事故
事故でガードレールを潰してしまった軽自動車、運転していたのは高木さんでした。
高木さんが医院から出てくるころには、猫島の空はまた晴れ間を取り戻して夏の日差しを地面に注いでいます。
でも島の風景は少し変わってしまいました。地形すらも。
削られた道路、山肌、流された家も三軒あったそうです。
結果的に、アマネさんは嘘をつかなかったことになりました。
昨日、秋穂さんの高校の試合があったのが、午前中。
そのときは雨が降ることはありませんでしたが、夕方に突如、積乱雲が長いにわか雨を降らせて、島に大雨をもたらしたからです。
私はじっと、縁側に座っていました。
猫島でたった一つの小さな医院は、昨日の雨で怪我をした人が大勢押しかけて、高木さんの治療にはずいぶんと時間がかかっているようです。

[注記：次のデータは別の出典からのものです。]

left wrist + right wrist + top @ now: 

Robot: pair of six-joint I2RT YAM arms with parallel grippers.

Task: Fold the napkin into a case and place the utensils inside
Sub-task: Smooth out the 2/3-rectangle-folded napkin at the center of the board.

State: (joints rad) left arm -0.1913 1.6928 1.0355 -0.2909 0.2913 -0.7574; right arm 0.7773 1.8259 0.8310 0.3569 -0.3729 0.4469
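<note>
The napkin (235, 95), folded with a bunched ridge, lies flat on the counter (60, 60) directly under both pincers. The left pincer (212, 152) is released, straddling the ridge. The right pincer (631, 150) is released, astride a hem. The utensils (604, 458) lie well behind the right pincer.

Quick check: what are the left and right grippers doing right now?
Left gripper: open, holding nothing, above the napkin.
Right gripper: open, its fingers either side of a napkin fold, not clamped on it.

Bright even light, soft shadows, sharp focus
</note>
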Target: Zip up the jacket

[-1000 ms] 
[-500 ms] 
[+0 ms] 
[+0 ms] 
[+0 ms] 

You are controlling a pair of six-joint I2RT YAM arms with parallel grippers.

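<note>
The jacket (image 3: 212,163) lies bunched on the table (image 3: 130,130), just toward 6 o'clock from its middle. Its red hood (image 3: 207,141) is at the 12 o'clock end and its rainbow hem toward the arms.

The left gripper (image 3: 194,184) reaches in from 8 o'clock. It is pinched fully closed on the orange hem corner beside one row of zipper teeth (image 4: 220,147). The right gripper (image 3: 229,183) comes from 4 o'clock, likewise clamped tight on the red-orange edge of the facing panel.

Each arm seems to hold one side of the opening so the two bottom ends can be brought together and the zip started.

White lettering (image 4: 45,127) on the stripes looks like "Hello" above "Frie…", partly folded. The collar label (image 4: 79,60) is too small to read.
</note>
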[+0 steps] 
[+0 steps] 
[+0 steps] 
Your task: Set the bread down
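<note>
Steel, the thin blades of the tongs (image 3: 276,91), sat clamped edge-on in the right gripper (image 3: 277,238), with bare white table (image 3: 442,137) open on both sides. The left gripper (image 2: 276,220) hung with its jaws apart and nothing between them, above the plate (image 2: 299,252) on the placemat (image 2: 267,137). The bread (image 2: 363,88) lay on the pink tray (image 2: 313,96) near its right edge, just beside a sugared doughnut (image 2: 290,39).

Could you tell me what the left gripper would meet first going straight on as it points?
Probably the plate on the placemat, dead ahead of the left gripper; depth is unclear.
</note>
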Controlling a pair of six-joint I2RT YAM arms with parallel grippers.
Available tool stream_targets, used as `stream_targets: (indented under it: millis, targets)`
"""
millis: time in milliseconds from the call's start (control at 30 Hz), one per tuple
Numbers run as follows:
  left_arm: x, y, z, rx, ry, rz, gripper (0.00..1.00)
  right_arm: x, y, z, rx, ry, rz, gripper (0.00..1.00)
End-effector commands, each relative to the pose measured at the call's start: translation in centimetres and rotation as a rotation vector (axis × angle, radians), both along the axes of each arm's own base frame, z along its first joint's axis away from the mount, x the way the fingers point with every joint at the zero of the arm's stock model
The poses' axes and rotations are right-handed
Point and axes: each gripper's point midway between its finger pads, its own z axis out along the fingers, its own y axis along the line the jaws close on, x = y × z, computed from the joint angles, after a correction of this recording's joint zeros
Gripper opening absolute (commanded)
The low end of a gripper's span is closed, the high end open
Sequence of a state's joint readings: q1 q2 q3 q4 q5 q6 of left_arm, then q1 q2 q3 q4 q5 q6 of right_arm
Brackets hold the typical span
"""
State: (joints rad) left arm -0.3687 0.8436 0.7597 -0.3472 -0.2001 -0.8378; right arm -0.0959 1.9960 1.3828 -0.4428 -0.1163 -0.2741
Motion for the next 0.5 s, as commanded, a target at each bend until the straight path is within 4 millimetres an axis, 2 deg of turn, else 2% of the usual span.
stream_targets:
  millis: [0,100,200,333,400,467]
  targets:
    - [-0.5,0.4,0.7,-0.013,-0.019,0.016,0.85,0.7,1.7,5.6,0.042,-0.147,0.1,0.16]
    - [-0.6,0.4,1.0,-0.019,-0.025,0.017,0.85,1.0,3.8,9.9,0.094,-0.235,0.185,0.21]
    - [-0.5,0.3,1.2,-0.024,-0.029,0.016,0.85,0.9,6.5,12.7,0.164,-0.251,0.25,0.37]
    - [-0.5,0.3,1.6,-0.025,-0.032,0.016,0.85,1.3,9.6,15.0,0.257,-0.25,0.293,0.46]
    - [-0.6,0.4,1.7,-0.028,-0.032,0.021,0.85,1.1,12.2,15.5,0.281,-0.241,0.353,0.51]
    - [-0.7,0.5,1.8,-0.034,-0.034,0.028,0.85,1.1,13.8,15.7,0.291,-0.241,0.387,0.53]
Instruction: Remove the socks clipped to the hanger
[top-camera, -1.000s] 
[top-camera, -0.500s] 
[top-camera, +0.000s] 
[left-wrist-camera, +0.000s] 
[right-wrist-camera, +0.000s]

マザーは長引く風邪で眠っていました。もう、風邪薬が切れそう。
私は秋穂さんの薬局に薬を取りに行こうと立ち上がりました。
ちょうどそのとき、玄関をカララと開ける音が聞こえました。
「……しかし、まいったな」
高木さんは頭を掻き毟りながら言いました。額に大きな絆創膏を貼って、ときどき押さえてみては顔を歪めています。どたどたと、玄関から座敷に入って、眠っているマザーを見てため息を吐きました。
「長引くねえ、今年は。雨も、風邪もな」
そうして、マザーの手首を握って脈を測っています。そのときに、マザーはそっと目を開きました。
「どうしたの、その怪我」、くすっと、マザーは高木さんの顔を見て笑いました。
「こいつを探しに出たら事故ったんだよ」
私は畳に正座をして肩を縮こまらせました。
高木さんが怪我をしたのは、あの雨の中、私が突然、研究所を出たから。
アマネさんの居場所を教えてと言ったマザーの手を振りほどいたから。
そう、とマザーは小さく息を吐きました。
その顔はどこか遠くを見ているようで。私は縁側から畳に射す光をそっと手で触れました。昨日、この光の粒もどこか遠くに出かけてしまっていて、猫島には大雨が降ってしまった。まだその面影を残した障子戸が濡れたままで、風でカタカタと鳴っていました。
「マザー、教えていただけないでしょうか。アマネさんと、マザーのことを」
私は思い切って訊ねてみました。
マザーの表情は曇る、というよりも何の感情もなくただ私の声に耳を澄ませているだけのようにも見えました。
いえ、あるいは本当に聞こえていないのかも。そう思わせる、まっさらな顔。
「そうね。高木さんには、話したかしら」、高木さんは小さく頷きます。
にこりと、微笑んでマザーは研究所の敷地を囲う石垣よりも高い、向日葵の花を楽しそうに眺めました。
「……あの子の声が耳から離れたことはなかった。いえ、もしかしたらあの声の主は、雨音ではなかったのかもしれない」
―――私は、人ではなかった―――
マザーは布団から両手を出して、両耳を押さえました。
そしてやがて面を上げて。向日葵は風に揺れている。マザーは深い咳を何度か繰り返して、呼吸を整え、話をしはじめました。